-- DATA SHOWN follows --

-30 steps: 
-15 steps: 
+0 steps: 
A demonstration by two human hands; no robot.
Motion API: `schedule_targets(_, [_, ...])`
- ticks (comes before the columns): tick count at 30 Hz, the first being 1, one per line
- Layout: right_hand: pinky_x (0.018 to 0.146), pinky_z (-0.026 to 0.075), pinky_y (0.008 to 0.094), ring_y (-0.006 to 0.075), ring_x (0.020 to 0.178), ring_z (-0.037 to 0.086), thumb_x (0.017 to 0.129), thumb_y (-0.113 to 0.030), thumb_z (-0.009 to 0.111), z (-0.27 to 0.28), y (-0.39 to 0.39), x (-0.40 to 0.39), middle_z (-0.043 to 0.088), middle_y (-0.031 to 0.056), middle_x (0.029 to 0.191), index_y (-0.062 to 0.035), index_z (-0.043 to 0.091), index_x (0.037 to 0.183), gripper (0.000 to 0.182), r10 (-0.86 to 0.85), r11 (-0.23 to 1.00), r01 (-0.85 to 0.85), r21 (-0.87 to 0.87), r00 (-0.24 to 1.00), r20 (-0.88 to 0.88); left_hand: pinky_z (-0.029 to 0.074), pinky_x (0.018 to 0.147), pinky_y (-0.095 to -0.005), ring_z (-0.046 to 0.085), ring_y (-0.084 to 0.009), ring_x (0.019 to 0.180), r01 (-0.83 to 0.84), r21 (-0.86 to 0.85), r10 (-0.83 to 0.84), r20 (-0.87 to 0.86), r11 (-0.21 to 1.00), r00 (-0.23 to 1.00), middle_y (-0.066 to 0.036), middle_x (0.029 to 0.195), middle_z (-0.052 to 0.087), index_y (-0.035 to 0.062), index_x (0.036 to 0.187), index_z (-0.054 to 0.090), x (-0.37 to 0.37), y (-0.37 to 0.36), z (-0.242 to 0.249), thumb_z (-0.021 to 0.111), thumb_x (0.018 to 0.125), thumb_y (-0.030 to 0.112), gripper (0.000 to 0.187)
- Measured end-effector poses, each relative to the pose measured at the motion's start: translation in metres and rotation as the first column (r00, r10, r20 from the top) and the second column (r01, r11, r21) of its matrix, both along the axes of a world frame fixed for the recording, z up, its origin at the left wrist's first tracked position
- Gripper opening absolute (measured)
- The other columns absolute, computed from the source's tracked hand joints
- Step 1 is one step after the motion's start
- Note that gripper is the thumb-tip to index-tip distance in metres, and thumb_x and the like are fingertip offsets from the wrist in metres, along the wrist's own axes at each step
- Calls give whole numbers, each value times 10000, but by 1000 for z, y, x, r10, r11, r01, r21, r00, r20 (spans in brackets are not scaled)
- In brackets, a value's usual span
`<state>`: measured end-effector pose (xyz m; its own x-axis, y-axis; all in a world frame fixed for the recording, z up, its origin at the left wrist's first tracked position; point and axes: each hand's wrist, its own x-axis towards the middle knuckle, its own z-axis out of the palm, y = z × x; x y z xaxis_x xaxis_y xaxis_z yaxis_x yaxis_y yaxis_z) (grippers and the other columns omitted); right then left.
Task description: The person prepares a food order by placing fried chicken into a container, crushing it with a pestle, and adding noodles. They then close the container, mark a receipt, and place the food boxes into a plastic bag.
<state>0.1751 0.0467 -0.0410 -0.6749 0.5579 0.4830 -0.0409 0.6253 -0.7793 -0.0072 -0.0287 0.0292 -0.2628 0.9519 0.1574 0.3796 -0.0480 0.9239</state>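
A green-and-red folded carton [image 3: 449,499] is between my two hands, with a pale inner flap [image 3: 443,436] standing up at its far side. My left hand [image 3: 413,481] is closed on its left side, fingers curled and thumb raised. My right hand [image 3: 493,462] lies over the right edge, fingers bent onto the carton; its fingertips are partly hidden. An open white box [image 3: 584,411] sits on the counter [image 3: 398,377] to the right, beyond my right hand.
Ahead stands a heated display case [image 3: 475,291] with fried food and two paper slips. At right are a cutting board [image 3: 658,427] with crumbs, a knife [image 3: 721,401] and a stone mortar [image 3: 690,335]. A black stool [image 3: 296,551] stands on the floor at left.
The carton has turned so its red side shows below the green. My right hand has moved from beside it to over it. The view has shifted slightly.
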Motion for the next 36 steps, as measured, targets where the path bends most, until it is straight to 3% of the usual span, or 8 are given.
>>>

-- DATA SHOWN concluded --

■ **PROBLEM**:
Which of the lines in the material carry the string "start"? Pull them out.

■ **REPLY**:
- Measured end-effector poses, each relative to the pose measured at the motion's start: translation in metres and rotation as the first column (r00, r10, r20 from the top) and the second column (r01, r11, r21) of its matrix, both along the axes of a world frame fixed for the recording, z up, its origin at the left wrist's first tracked position
- Step 1 is one step after the motion's start

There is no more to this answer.